Dr. Maisam Alomar, assistant professor of women and gender studies, has been named a 2021 Career Enhancement Fellow by the Institute for Citizens & Scholars. This fellowship, funded by by the Andrew W. Mellon Foundation, seeks to increase the presence of underrepresented junior and other faculty members in the humanities, social sciences, and arts by creating career development opportunities for selected Fellows who are committed to eradicating racial disparities.
As a Fellow, Alomar will receive a six-month sabbatical stipend, which releases faculty from teaching so they could focus on research during the fellowship period. It also provides a research stipend, and offers faculty professional development and networking opportunities. Alomar will join all of this year's Fellows to participate in a professional development retreat later this Summer. She will also work with a faculty mentor during her fellowship, and has chosen Therí Pickens from Bates College, who also previously won the same fellowship.

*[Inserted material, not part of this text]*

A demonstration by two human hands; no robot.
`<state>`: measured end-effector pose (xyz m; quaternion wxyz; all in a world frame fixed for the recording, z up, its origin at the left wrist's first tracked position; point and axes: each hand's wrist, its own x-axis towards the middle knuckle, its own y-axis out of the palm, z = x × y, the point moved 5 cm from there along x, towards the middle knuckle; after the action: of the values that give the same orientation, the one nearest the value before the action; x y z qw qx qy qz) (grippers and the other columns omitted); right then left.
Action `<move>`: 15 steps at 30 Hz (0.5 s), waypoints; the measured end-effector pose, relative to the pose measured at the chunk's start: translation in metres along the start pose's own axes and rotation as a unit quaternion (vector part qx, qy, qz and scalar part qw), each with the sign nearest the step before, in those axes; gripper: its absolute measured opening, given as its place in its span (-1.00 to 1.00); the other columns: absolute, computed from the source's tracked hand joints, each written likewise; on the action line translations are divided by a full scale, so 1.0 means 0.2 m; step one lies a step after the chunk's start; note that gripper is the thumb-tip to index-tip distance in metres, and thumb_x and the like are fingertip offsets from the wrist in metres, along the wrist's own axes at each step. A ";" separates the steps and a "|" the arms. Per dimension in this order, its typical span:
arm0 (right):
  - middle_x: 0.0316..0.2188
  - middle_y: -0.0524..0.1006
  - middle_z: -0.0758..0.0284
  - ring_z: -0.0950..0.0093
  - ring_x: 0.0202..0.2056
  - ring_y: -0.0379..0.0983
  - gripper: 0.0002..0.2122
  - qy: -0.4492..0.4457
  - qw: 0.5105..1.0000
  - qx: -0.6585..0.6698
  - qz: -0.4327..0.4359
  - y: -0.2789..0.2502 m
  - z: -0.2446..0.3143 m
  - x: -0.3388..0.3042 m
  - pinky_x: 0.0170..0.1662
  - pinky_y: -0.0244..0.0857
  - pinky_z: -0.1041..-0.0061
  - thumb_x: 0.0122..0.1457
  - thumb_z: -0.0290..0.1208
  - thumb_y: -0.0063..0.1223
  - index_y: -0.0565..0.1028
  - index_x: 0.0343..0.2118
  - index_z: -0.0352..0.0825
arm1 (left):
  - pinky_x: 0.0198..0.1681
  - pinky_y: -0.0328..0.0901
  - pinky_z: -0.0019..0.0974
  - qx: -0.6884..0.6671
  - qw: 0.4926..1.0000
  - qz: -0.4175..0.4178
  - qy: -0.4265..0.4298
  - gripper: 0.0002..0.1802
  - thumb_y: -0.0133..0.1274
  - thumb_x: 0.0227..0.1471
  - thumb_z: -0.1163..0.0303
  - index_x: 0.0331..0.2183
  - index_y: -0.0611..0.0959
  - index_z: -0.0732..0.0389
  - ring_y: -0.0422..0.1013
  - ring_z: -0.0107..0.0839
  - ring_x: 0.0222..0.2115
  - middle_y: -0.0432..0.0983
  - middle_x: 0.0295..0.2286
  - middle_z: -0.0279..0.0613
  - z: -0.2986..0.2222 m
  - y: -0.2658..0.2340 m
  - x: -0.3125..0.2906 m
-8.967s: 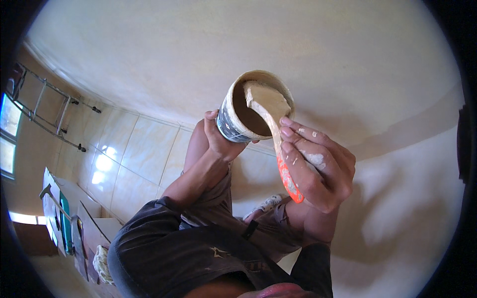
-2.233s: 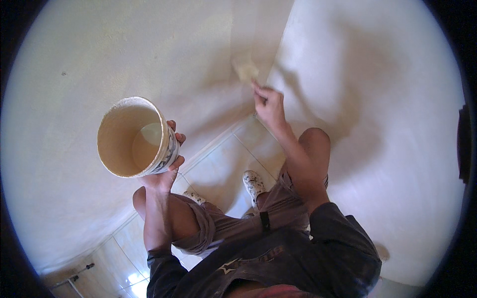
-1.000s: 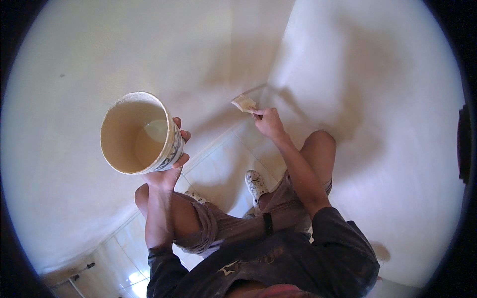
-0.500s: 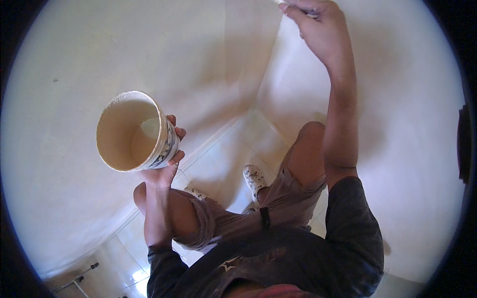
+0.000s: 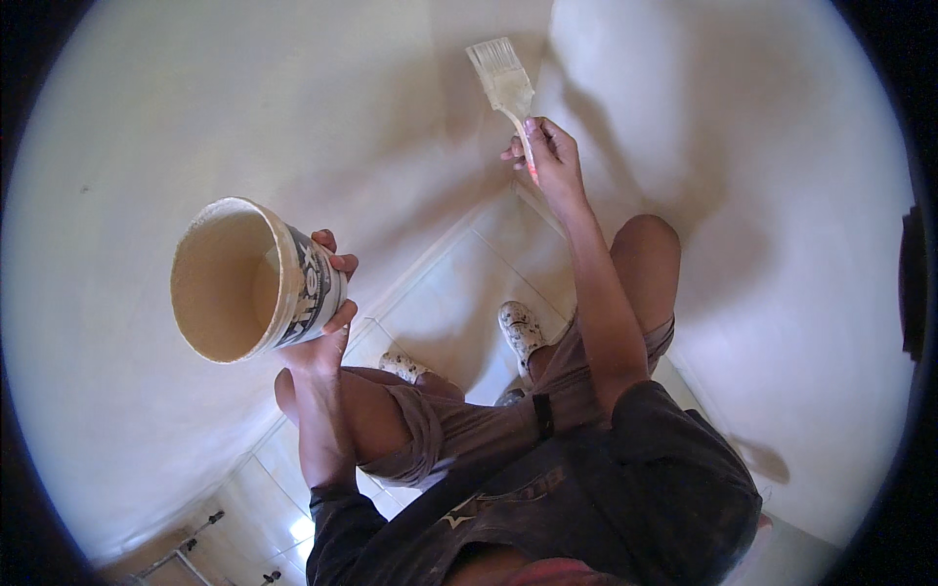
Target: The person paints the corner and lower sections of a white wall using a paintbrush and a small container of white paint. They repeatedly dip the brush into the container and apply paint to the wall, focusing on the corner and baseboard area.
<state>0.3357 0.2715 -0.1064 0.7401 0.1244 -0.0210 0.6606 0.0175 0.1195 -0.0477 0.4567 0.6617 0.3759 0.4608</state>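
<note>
My left hand point(image 5: 327, 342) is closed round the side of a paint bucket point(image 5: 315, 298), which is tilted so that its open mouth faces me. Pale cream paint coats its inner wall and rim; the fingertips curl over its right side. In my right hand point(image 5: 552, 161) is a flat paintbrush point(image 5: 503, 76), gripped by its thin handle with the bristles up and to the left. Cream paint covers the bristles and ferrule. The brush appears in front of the walls near the corner; whether it touches one I cannot tell.
Pale walls rise on the left point(image 5: 127, 293) and right point(image 5: 811, 293), meeting in a corner ahead. Below lies a light tiled floor point(image 5: 440, 283) with my speckled shoes point(image 5: 521, 330) on it. A metal frame point(image 5: 181, 557) stands at the lower left.
My right hand has come down and left from the upper edge, bringing the whole brush into view. The bucket in my left hand has shifted slightly left and down.
</note>
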 end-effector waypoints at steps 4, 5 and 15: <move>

Alomar joins a class of 38 other Fellows, who each represent unique perspectives within their disciplines and are committed to increasing diversity and inclusion on campus through both service and research. Awarded since 2001, the Career Enhancement Fellowship has supported more than 400 junior faculty members, creating a robust network of scholars committed to eradicating racial disparities in core fields in the arts and humanities.
Alomar's research lies mainly in the areas of disability studies, cultural studies, ethnic studies, and also incorporates black studies and critical race scholarship to analyze ways racial categories shape what is considered a disability, who is considered disabled, and the legal and social consequences of such categorization. Her most recent article, "This Isn’t the South Bronx”: Race, Criminality, and Disability in the Contemporary Opioid Epidemic" was included in the September 2020 issue of the journal SocialText published by Duke University.